Mice need a spacious metal cage, or a glass or plastic tank. Cages should have a deep plastic base rather than a wire base which could damage feet. The bars of the cage should be close enough together (less than 1cm) to prevent escape. Tanks need a wire mesh lid with small holes for ventilation. Remember that mice have very strong incisor teeth and can chew their way through wood.
For two mice, cages or tanks should be at least 45cm long x 30cm wide x 25cm high. Allow a further 30cm for each additional mouse.
The cage or tank should be placed in a well-ventilated warm room away from draughts and direct sunlight or heat. Keep your mice away from constant noise (e.g. the hum of a fridge freezer) or loud noise (e.g. TVs or music systems).
Respiratory disease is common in mice. Selecting the right type of bedding can help to reduce respiratory problems. Wood shavings, sawdust and sand should be avoided. Cedar and pine wood shavings contain phenol whilst sawdust and sand tend to be dusty. Phenol and dust are both irritants to the respiratory system.
Line cages or tanks with newspaper and use shredded paper or cardboard, commercially available recycled paper bedding or hemp bedding. Make sure that the bed is deep enough to allow your mice to burrow.
A separate nesting area should be provided in a cardboard or plastic box where the mice can burrow out of sight to sleep. The ideal bedding for nesting is shredded clean white paper (e.g. kitchen paper) and soft hay.

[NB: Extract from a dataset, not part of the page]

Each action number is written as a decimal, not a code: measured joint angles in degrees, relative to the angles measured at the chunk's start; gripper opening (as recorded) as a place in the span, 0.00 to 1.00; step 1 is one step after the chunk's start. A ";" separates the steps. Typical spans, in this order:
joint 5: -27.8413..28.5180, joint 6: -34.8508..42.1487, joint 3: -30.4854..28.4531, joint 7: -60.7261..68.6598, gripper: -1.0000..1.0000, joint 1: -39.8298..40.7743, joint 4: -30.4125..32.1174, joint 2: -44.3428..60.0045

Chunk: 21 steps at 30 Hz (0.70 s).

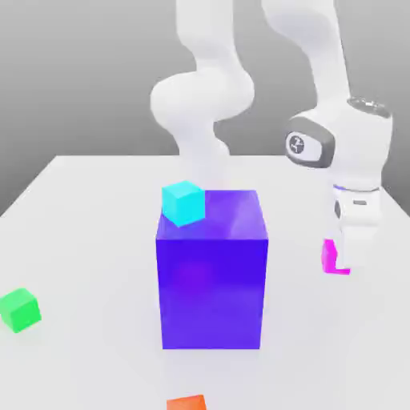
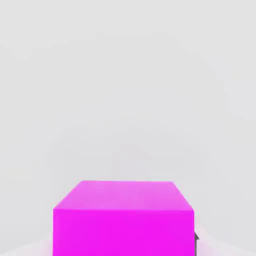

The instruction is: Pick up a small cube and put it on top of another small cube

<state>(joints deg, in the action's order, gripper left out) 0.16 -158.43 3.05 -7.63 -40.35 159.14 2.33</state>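
The small magenta cube is low over the white table at the exterior view's right, partly hidden behind the hand. My gripper points straight down around it. In the hand view the magenta cube sits very close, and a dark fingertip lies flush against its side, so the gripper is shut on it. I cannot tell whether the cube rests on the table or hangs just above it. A small cyan cube sits on the top back corner of the big blue-purple cube.
The big blue-purple cube stands mid-table, to the left of my hand in the exterior view. A small green cube lies at the far left. An orange cube pokes in at the front edge.
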 joint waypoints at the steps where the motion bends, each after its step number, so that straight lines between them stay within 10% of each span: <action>1: 0.01 1.57 -1.03 0.73 0.00 1.99 -2.05 0.97; 12: -2.00 16.67 -16.03 16.52 0.00 21.67 -22.63 9.00; 21: -4.00 16.11 -27.30 33.19 0.00 36.50 -22.42 7.53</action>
<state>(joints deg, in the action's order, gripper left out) -3.84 -142.33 -24.25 25.57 -3.85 136.72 9.87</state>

Avoid fluffy bedding such as cotton wool as it can wrap around limbs or cause impactions in the stomach if eaten.
Fresh water must be provided daily from a drip feed bottle with a metal spout.
Feed a good quality mouse mix based on mixed seeds and grains. Do not feed hamster food and avoid mixes containing lots of sunflower seeds and coloured corn flakes. Contrary to popular belief, mice do not need dairy products. Provide small pieces of fresh fruit (not citrus fruit) and vegetables and remove any uneaten food daily.

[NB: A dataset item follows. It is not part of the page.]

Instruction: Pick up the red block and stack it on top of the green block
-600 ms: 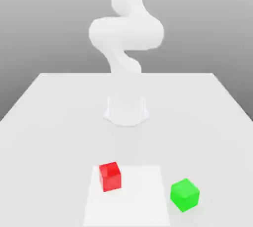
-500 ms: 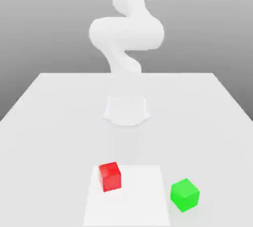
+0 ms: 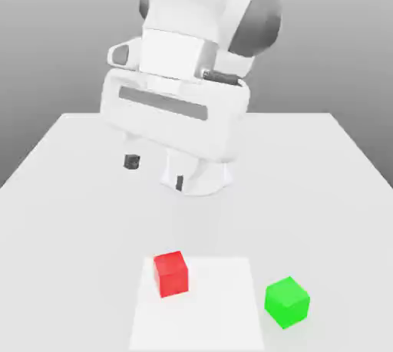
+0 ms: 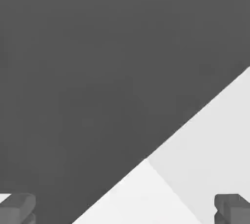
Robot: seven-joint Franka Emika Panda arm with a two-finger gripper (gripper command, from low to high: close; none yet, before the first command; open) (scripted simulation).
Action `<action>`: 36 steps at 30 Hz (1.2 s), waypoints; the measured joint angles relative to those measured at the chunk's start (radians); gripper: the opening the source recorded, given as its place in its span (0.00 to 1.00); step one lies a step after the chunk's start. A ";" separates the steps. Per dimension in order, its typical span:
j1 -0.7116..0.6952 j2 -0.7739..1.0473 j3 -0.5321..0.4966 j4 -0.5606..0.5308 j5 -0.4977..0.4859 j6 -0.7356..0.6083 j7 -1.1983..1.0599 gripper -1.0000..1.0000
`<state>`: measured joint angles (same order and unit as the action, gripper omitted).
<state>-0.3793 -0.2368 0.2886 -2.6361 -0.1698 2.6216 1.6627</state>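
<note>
The red block is a small bright cube resting on a paler square patch near the table's front. On the exterior view's right of it, apart from it, sits the green block. My gripper hangs well above and behind the red block, under the big white hand. Its two dark fingertips stand wide apart with nothing between them. The hand view has the gripper open too, with one fingertip at each side.
The white table spreads wide around both blocks. The arm's round base stands at the table's middle, behind the hand. In the hand view a corner of the table lies against a dark grey backdrop.
The arm has swung forward and down, so the hand now looms large over the table's middle. Both blocks have stayed in place.
</note>
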 joint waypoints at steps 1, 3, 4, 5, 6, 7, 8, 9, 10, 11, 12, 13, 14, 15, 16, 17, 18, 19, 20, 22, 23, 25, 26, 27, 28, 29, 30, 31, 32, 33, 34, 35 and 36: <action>-0.011 0.025 0.004 -0.016 0.002 0.016 0.034 0.50; -0.025 0.074 0.005 -0.049 0.009 0.049 0.100 0.50; -0.029 0.097 0.004 -0.066 0.017 0.065 0.130 0.50; -0.032 0.119 0.003 -0.083 0.029 0.082 0.157 0.50; -0.034 0.140 0.001 -0.100 0.046 0.099 0.181 0.50; -0.035 0.160 0.000 -0.116 0.067 0.116 0.201 0.50; -0.034 0.179 -0.001 -0.133 0.094 0.133 0.218 0.50; -0.031 0.196 -0.001 -0.150 0.127 0.149 0.230 0.50; -0.029 0.211 0.000 -0.161 0.153 0.163 0.238 0.50; -0.027 0.223 0.000 -0.164 0.163 0.175 0.245 0.50; -0.026 0.235 -0.001 -0.163 0.165 0.185 0.251 0.50; -0.025 0.247 -0.002 -0.161 0.161 0.195 0.258 0.50; -0.025 0.259 -0.004 -0.158 0.155 0.205 0.265 0.50; -0.027 0.272 -0.007 -0.154 0.146 0.216 0.273 0.50; -0.029 0.285 -0.009 -0.151 0.135 0.227 0.282 0.50; -0.028 0.299 -0.013 -0.148 0.123 0.238 0.291 0.50; -0.026 0.313 -0.018 -0.145 0.110 0.250 0.302 0.50; -0.022 0.328 -0.025 -0.143 0.095 0.262 0.313 0.50; -0.018 0.343 -0.033 -0.140 0.079 0.275 0.324 0.50; -0.007 0.376 -0.052 -0.136 0.044 0.301 0.350 0.50; 0.002 0.393 -0.066 -0.135 0.026 0.315 0.363 0.50; 0.026 0.427 -0.099 -0.133 -0.011 0.343 0.389 0.50; 0.040 0.445 -0.118 -0.132 -0.029 0.357 0.401 0.50; 0.050 0.464 -0.133 -0.131 -0.051 0.372 0.416 0.50; 0.064 0.478 -0.151 -0.131 -0.064 0.384 0.424 0.00; 0.064 0.478 -0.151 -0.131 -0.064 0.384 0.424 0.00; 0.064 0.478 -0.151 -0.131 -0.064 0.384 0.425 0.00; 0.064 0.478 -0.151 -0.131 -0.064 0.385 0.425 0.00; 0.064 0.478 -0.151 -0.131 -0.064 0.386 0.425 0.00; 0.064 0.478 -0.151 -0.131 -0.065 0.386 0.425 0.00; 0.070 0.485 -0.159 -0.131 -0.072 0.392 0.430 0.00; 0.065 0.479 -0.152 -0.131 -0.067 0.387 0.427 0.00; 0.056 0.467 -0.140 -0.131 -0.056 0.377 0.420 0.00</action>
<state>-0.3235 0.2306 0.1486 -2.7669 -0.2258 2.9985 2.0825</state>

Gnawing is important to wear down incisor teeth. Dog biscuits (based on egg and oatmeal without meat derivatives), gnawing blocks or untreated apple wood are good for this.
Foraging behaviour can be encouraged by hiding food in cardboard tubes and under pots.
Mice like to climb so it is a good idea to provide different levels with shelves or baskets. Natural ropes can also be used for climbing in addition to gnawing. Cardboard tubes and egg boxes can be used for hiding, climbing and gnawing.
Activity wheels should be solid and wide. Wheels with spokes can trap limbs and cause injury. The wheel should be big enough that your mouse’s back doesn’t bend.